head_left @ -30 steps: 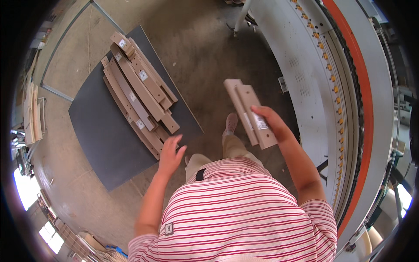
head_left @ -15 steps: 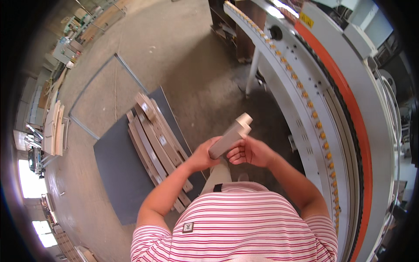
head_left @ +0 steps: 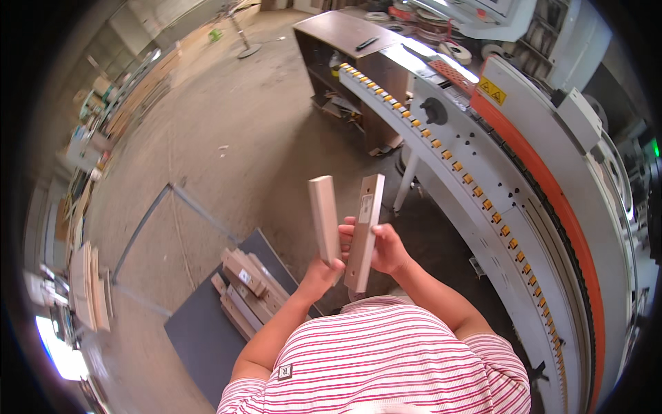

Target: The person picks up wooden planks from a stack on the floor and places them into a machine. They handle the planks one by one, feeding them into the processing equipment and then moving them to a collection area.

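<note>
Left fingers [head_left: 336, 264] grasp plain board [head_left: 323, 214], low | right fingers [head_left: 384, 234] grasp labelled board [head_left: 363, 231], mid-length

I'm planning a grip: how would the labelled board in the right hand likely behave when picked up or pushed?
The labelled board is probably stiff: held near its middle by the right hand, it shows no visible sag. Its flat sides suggest sliding rather than rolling if pushed. Stood on end, it would likely tip, being long and narrow.

Dull tan concrete floor [head_left: 234, 124] surrounds an open-sided brown wooden cabinet [head_left: 338, 29], with perhaps a bright white window [head_left: 61, 350] blurred at far left.
</note>
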Demonstrator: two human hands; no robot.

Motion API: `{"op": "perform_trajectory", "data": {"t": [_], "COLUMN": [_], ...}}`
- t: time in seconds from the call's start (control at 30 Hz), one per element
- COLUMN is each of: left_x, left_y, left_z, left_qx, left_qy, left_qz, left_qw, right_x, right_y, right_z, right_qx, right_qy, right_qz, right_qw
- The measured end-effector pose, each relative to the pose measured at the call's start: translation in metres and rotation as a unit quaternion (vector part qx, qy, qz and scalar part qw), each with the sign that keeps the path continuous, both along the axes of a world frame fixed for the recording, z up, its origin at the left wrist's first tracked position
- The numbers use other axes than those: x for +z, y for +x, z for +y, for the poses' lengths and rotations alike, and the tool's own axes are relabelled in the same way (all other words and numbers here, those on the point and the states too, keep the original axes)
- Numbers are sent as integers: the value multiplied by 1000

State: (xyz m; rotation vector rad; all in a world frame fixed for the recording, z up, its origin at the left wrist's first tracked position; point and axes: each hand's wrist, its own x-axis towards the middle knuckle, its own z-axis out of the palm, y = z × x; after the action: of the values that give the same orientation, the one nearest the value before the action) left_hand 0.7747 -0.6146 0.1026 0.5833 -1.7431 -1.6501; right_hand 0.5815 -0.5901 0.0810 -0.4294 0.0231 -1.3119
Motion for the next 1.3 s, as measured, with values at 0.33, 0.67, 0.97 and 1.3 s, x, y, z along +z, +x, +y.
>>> {"op": "perform_trajectory", "data": {"t": [0.33,0.67,0.97,1.3], "left_x": [41,71,36,-19], "left_y": [-102,-269,-441,-549], "left_z": [-169,-306,-420,-468], "left_qx": [74,-47,-145,-327], "left_qy": [25,132,288,313], "left_qz": [-100,-64,-89,-184], "left_qw": [992,988,942,872], "right_x": [24,40,26,26], "right_y": [-111,-238,-243,-167], "right_z": [-93,-98,-35,-88], "right_qx": [-93,-300,-575,-795], "right_qy": [-23,28,88,153], "right_qz": [-85,-14,-103,-117], "right_qw": [992,954,807,576]}}
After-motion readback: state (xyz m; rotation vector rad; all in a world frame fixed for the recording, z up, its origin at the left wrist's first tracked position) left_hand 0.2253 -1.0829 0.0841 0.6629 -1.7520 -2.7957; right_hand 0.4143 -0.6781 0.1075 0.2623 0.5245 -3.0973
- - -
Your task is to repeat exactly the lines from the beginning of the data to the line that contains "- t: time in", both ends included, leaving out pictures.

## Answer to this problem
head_left @ -30 steps: 
head_left @ -15 steps: 
head_left @ +0 steps: 

Target: The person picks up wooden planks from a stack on the floor and places them into a machine. They handle the planks one by one, feeding them into the processing equipment and then moving them to a collection area.

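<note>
Left fingers [head_left: 336, 264] grasp plain board [head_left: 323, 214], low | right fingers [head_left: 384, 234] grasp labelled board [head_left: 363, 231], mid-length

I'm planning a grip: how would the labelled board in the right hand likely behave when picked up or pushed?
The labelled board is probably stiff: held near its middle by the right hand, it shows no visible sag. Its flat sides suggest sliding rather than rolling if pushed. Stood on end, it would likely tip, being long and narrow.

Dull tan concrete floor [head_left: 234, 124] surrounds an open-sided brown wooden cabinet [head_left: 338, 29], with perhaps a bright white window [head_left: 61, 350] blurred at far left.
</note>
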Demonstrator: two human hands; no robot.

Motion API: `{"op": "perform_trajectory", "data": {"t": [_], "COLUMN": [_], ...}}`
- t: time in seconds from the call's start (control at 30 Hz), one per element

With this, the exercise has been completed.